I'm not proposing a definition, I'm using sloppy language which you are doing a great job of making less sloppy. I agree, exons are not "defined" by translational machinery. I guess I was trying to keep things simple in the context of the original question, to which the answer is "no, TSS is not first exon".
P.S. in my day, i.e. about 20 years ago, we remembered which were introns and which were exons by "exons are expressed". This newfangled definition of "exons are what's left after splicing" does not sit well in my old brain at all :)
Please give an example in which the TSS is not the start of the first exon. I have shown below that for all the major mouse annotations TSS == start of first exon. I would say biochemically the reason for this, at least for protein coding mRNAs, is the 5' cap which gets attached at transcription initiation to the 5' end and is necessary for export, translation (splicing?) etc...
circular RNAs might be a counter example
How I wish I could turn back time and start again with my answers; it appears I'm just confusing myself and everyone else :)
OK: if we are including UTRs in the definition of exon and if we're assuming that transcript starts in the UCSC database really are transcript starts (I have always wondered how many are experimentally-determined) then yes - the TSS is equivalent to the first position in the first exon.

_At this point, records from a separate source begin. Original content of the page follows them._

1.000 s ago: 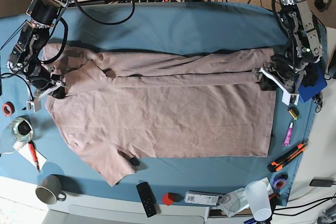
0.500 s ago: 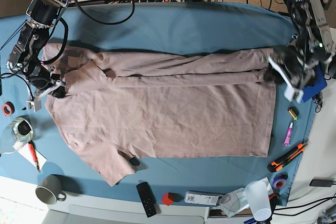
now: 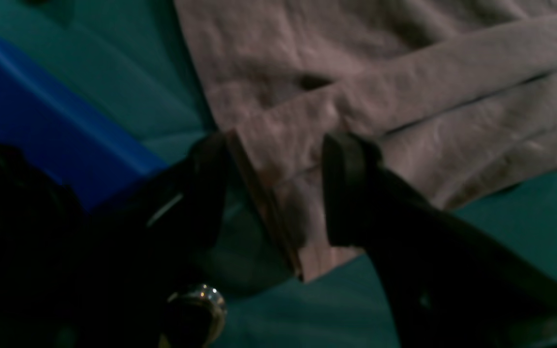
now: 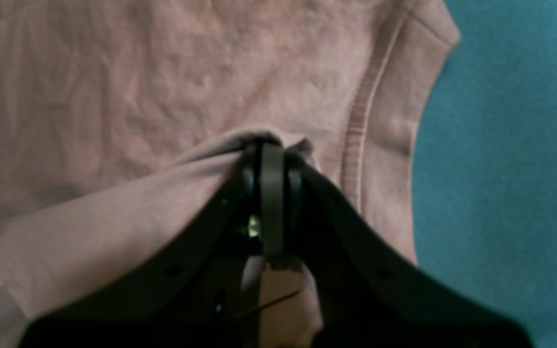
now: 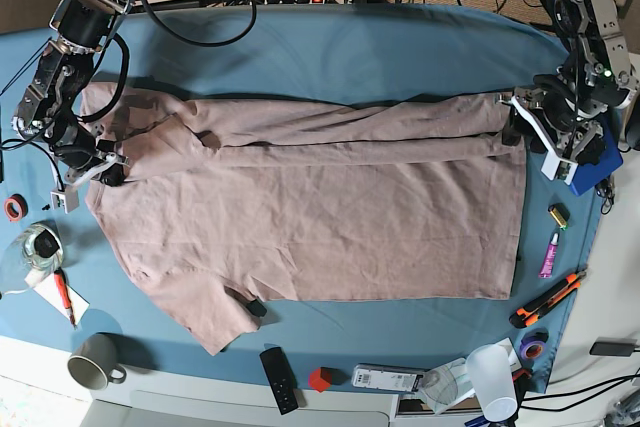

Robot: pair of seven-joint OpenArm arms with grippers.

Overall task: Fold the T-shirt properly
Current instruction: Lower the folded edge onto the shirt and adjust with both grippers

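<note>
Pink T-shirt point(image 5: 300, 217) flat on the blue cloth point(image 5: 330, 57), far edge folded in already. Right claw point(image 4: 271, 150) clenched on the collar end; left claw point(image 3: 273, 193) wide open around the hem corner, holding nothing. Best to lift both away slowly, keeping the fold smooth.

Left end effector point(image 3: 273, 188) hangs with its dark jaws spread wide either side of a folded hem corner of the pink T-shirt point(image 3: 404, 92) on the teal desk point(image 3: 515, 232), blue box point(image 3: 41, 116) alongside.

Left fingers point(image 3: 211, 188) spread; right fingers point(image 4: 271, 193) pressed together.
</note>
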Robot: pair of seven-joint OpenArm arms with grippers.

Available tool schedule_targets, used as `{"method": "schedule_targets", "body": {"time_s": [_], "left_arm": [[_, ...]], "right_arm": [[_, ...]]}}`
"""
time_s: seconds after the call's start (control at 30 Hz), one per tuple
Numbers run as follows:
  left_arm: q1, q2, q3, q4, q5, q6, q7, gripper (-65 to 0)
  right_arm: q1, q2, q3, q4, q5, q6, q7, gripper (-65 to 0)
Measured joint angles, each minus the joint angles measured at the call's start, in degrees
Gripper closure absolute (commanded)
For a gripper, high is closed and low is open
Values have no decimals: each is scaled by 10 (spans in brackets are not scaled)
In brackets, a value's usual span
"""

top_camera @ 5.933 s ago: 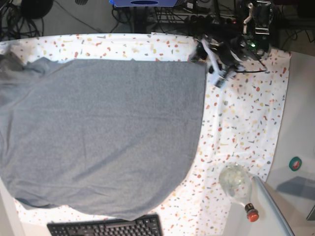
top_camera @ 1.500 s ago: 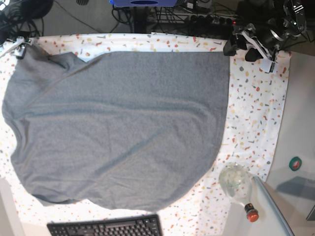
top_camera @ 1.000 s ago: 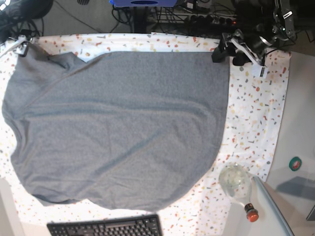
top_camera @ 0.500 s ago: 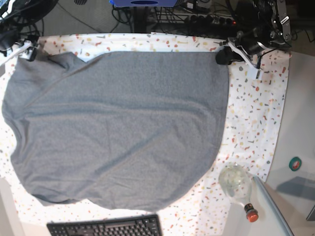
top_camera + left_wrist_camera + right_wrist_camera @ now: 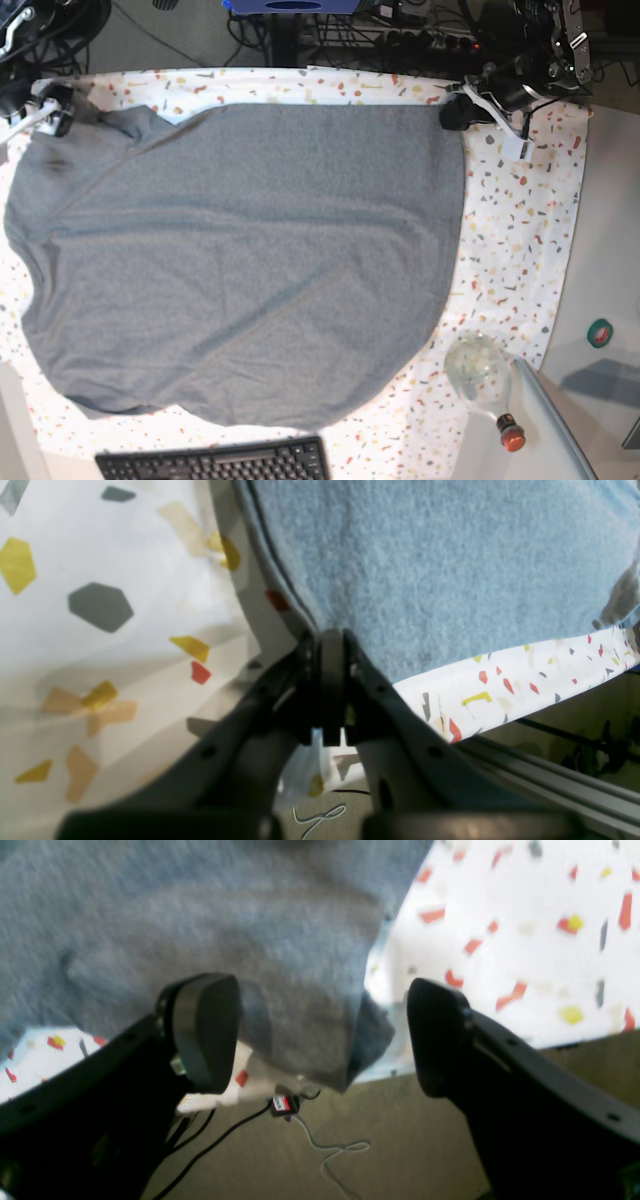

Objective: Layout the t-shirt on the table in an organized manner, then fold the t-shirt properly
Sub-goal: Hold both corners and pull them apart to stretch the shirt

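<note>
Where the left wrist view looks down its own gripper (image 5: 330, 645), the jaws are pressed together on the hemmed corner of the shirt (image 5: 450, 565), which lies flat on the desk (image 5: 100, 645) near its far edge. Through the right wrist view, the right gripper (image 5: 320, 1035) stands with its jaws wide apart, straddling a limp corner of grey cloth that droops over the desk's edge toward the floor cables; neither pad seems to touch it. From the base view, the shirt (image 5: 240, 260) covers most of the desk (image 5: 520, 250), spread wider than several seconds ago, when it ran off the left edge. The left gripper (image 5: 455, 112) has moved in over the last second or so to pinch the far right corner, while the right gripper (image 5: 50, 108) has drawn slightly off the far left corner. That suggests the layout is nearly done, though the shirt's edges are still curved.
</note>
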Motion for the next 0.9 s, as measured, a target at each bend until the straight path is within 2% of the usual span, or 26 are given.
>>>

If you're an old fart like me who was taught that exon = expressed region - which is now incorrect - then TSS is nothing to do with exons at all.
I hope this helps.
The sequence ontology also defines the exon as:
A region of the transcript sequence within a gene which is not removed from the primary RNA transcript by RNA splicing.
But of course one thing I learned in biology that there are always exceptions as Steve Lianoglou points out.
How does one computationally find the TSS of a gene? What if there are multiple genes involved and you must resort to computational measures (not experimental measures like RACE)
So far as I know, whilst there are computational methods for TSS prediction (which you can find by web/literature search), only experimental methods such as RACE provide this information.